Labor board sues Starbucks over union retaliation claims
The National Labor Relations Board has accused Starbucks of "retaliating against" three workers involved in organizing a union and is petitioning a federal court to have them reinstated. Starbucks rejects the claims.
Why it matters: The NLRB's court filing marks the latest in what's set to be a long and costly legal battle between a union drive and the coffee chain giant, as more workers at Starbucks stores move to unionize, per CNBC.
- Starbucks CEO Howard Schultz said earlier this month that the company is "being assaulted, in many ways, by the threat of unionization," Axios' Shawna Chen writes.
Driving the news: The NLRB alleges that Starbucks "disciplined, suspended, and discharged one employee, constructively discharged another, and placed a third on an unpaid leave of absence after revoking recently granted accommodations," according to a statement from the board accompanying Friday's filing.
Of note: Starbucks told NPR Sunday that the company had "filed two unfair labor practice charges against the union Workers United to 'to protect the physical safety and emotional wellbeing' of employees and customers" and said it wanted "to make it clear that the intimidation, bullying and harassment we're seeing from some union organizers is not acceptable."

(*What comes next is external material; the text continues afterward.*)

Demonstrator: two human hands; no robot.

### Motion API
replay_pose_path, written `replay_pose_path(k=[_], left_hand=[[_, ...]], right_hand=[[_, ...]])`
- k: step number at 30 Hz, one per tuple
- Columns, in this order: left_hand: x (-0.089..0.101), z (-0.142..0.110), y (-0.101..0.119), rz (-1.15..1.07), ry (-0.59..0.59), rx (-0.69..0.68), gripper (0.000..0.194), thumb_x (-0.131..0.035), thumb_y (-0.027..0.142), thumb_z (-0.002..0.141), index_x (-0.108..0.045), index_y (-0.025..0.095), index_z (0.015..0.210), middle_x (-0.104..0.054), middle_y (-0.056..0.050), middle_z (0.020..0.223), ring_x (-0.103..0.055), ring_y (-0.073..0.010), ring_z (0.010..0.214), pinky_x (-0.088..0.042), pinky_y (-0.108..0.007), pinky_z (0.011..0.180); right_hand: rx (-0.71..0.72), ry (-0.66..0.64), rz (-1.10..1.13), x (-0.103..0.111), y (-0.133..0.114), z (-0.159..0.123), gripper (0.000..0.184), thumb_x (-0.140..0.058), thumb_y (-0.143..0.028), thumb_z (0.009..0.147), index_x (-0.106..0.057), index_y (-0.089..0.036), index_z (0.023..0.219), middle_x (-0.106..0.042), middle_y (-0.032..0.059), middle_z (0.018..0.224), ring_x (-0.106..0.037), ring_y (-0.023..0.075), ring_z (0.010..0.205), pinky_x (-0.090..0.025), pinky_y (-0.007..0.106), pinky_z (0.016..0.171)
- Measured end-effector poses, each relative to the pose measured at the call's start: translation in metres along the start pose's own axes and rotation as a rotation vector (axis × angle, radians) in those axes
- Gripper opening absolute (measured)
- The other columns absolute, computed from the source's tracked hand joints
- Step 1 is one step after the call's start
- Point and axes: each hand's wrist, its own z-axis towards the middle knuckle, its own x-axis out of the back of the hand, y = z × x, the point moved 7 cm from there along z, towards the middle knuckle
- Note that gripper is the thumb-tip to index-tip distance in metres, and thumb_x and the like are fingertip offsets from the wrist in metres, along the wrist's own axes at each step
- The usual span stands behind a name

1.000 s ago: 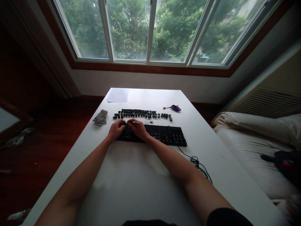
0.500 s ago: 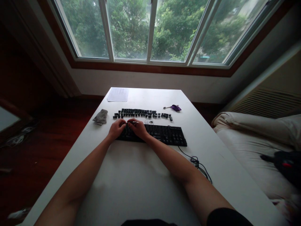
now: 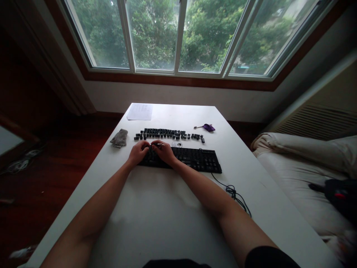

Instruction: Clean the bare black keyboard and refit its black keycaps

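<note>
A black keyboard (image 3: pixel 195 159) lies across the white table (image 3: pixel 167 216). Both of my hands rest on its left end. My left hand (image 3: pixel 138 152) is curled at the keyboard's left edge, fingers bent down onto it. My right hand (image 3: pixel 164 152) is closed around a thin metal tool (image 3: pixel 158 144) that points left toward the other hand. Behind the keyboard, several loose black keycaps (image 3: pixel 167 134) lie in rows. Whether my left fingers hold a keycap is too small to tell.
A grey cloth (image 3: pixel 119 138) lies left of the keycaps. A sheet of paper (image 3: pixel 140 111) sits at the table's far left, a purple item (image 3: pixel 208 127) at the far right. The keyboard cable (image 3: pixel 234 193) coils near the right edge. A bed (image 3: pixel 301 178) stands to the right.
</note>
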Motion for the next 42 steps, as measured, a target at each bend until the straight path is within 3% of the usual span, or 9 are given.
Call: replay_pose_path(k=[8, 15, 21, 31, 36, 42], left_hand=[[0.0, 0.0, 0.0, -0.025, -0.001, -0.009, 0.019, -0.054, 0.03, 0.083, -0.065, 0.021, 0.095, -0.065, -0.001, 0.084, -0.056, -0.017, 0.075, -0.045, -0.029, 0.072], [-0.001, 0.0, -0.002, 0.0, -0.005, -0.016, 0.022, -0.055, 0.022, 0.079, -0.065, 0.02, 0.097, -0.065, -0.001, 0.087, -0.056, -0.0164, 0.076, -0.045, -0.028, 0.072], [0.0, 0.001, -0.001, -0.022, -0.006, 0.005, 0.019, -0.055, 0.031, 0.084, -0.065, 0.02, 0.096, -0.065, -0.002, 0.084, -0.057, -0.0169, 0.076, -0.046, -0.028, 0.071], [-0.002, 0.0, -0.006, -0.056, 0.0, -0.007, 0.028, -0.055, 0.02, 0.077, -0.066, 0.02, 0.102, -0.066, -0.001, 0.088, -0.056, -0.0161, 0.075, -0.046, -0.028, 0.072], [-0.003, 0.001, -0.005, -0.12, -0.016, -0.023, 0.032, -0.055, 0.021, 0.079, -0.066, 0.021, 0.109, -0.066, -0.002, 0.094, -0.057, -0.0153, 0.075, -0.048, -0.029, 0.074], [-0.004, 0.001, 0.0, -0.119, -0.052, -0.089, 0.029, -0.057, 0.029, 0.085, -0.068, 0.023, 0.112, -0.066, -0.003, 0.099, -0.058, -0.0162, 0.08, -0.048, -0.03, 0.079]], right_hand=[[-0.005, -0.006, 0.014, -0.001, 0.002, 0.0, 0.025, -0.058, -0.036, 0.088, -0.07, -0.019, 0.101, -0.072, 0.0032, 0.088, -0.065, 0.0163, 0.078, -0.049, 0.026, 0.074], [0.01, 0.0, -0.005, -0.001, 0.003, 0.0, 0.026, -0.057, -0.036, 0.088, -0.07, -0.018, 0.102, -0.071, 0.0027, 0.086, -0.062, 0.0146, 0.074, -0.047, 0.025, 0.071], [0.014, 0.006, 0.035, -0.002, 0.006, 0.001, 0.025, -0.058, -0.036, 0.088, -0.07, -0.019, 0.102, -0.071, 0.0029, 0.086, -0.064, 0.0154, 0.075, -0.048, 0.025, 0.072], [0.026, 0.013, 0.019, 0.001, 0.002, 0.0, 0.026, -0.057, -0.037, 0.089, -0.07, -0.018, 0.102, -0.07, 0.0029, 0.086, -0.062, 0.0145, 0.074, -0.046, 0.025, 0.07], [-0.02, 0.05, 0.045, 0.001, 0.012, 0.0, 0.028, -0.056, -0.04, 0.089, -0.07, -0.019, 0.103, -0.068, 0.0021, 0.079, -0.059, 0.0142, 0.067, -0.045, 0.024, 0.063], [-0.049, 0.088, 0.122, 0.001, 0.024, 0.003, 0.029, -0.055, -0.043, 0.089, -0.068, -0.019, 0.101, -0.068, 0.0024, 0.079, -0.063, 0.0157, 0.07, -0.048, 0.025, 0.066]])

Meanwhile, Workers United said the union has "filed 80 of its own unfair labor practice charges against Starbucks across the country," NPR reports.
What they're saying: "Employees have the fundamental right to choose whether or not they want to be represented by the union without restraint or coercion by their employer," said Cornele Overstreet, regional director of the Phoenix NLRB, in the board's statement.
- "The faith of Starbucks employees nationwide in workplace democracy will not be restored unless these employees are immediately reinstated under the protection of a federal court order."
- A Workers United spokesperson accused Starbucks of "grasping at straws" with its claims against the union while "launching an unprecedented and aggressive anti-union campaign against workers, including terminating over 19 union leaders across the country," per NPR.
The other side: Starbucks said in a statement to news outlets, including Axios, on Sunday that it "wholly" disagreed with the labor board's claims, outlined in the lawsuit.
- "These partners were terminated because they violated our established policies. In some instances, they also violated state law," Starbucks said of the workers.
- "A partner's interest in union representation does not exempt them from the standards we've put in place to protect partners, customers, and the communities that we serve."
- Representatives for Workers United did not immediately respond to Axios' request for comment.
Editor's note: This article has been updated to reflect Starbucks' comment to Axios.